I have been curious to analyse my reading behaviour. For the last 7 years, I have been using Goodreads to rate books I’ve read and line up future reads by adding books to my ‘to-read’ shelf. This means that I have 7 years’ worth of data on my reading behaviour.
Here I’ll through some of the things I found out.
Goodreads allow you to export your dataset through your account. Among the 31 columns in the data, we’re interested in:
A key piece of information that I wanted to add to this was the genre or category that the book falls under. After a brief bit of research, it looked like the Google Books API would be the best way to add this information to my data. Even though the categories provided by the Books API are a bit arbitrary and inconsistent, after some cleaning, books were labelled either ‘Fiction’ or ‘Non-fiction.
A random sample of books in the dataset
With this, we can start analysing the data.
Books are split between three shelves which are mutually exclusive: ‘to-read’, ‘read’ and ‘currently-reading’.
read 615
to-read 209
currently-reading 5
Name: Exclusive Shelf, dtype: int64
I’m quite surprised at this to be honest. I thought it would be higher. I did not think non-fiction makes up such a percentage of the books I read.
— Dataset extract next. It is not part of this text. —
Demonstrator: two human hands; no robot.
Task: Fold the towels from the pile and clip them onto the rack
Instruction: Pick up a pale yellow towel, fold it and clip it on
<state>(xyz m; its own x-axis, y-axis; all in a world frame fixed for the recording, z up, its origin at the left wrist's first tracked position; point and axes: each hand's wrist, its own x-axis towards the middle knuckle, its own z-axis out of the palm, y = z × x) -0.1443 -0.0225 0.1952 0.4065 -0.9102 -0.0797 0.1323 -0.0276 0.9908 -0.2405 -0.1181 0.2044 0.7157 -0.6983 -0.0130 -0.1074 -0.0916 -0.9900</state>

Comparing this to the Goodreads average rating for the same set of books, we get 4.10. Maybe not a significant difference but it supports the feeling I have that in general I’m quite generous with my ratings.
The median sits at 347 suggesting a potential bias added by some outliers, one potential outlier being Edward Gibbon’s 3760 page, 6 volume history of the ‘Decline and Fall of the Roman Empire’ (which I’ve not yet read). Looking at just books I’ve read, the mean is 354 pages.
We have some notable outliers, namely:
Removing these 5 books from our 808 book dataset boosts our mean up to 1983 but keeps the median at 2001. Continuing the theme of me being overly ambitious, I’ve read just one of these ancient classics (‘The Iliad’) and the mean publication year for books I’ve read is a more modern 1980.
Now onto some visualisations.
Let’s first plot the number of books read per month over time.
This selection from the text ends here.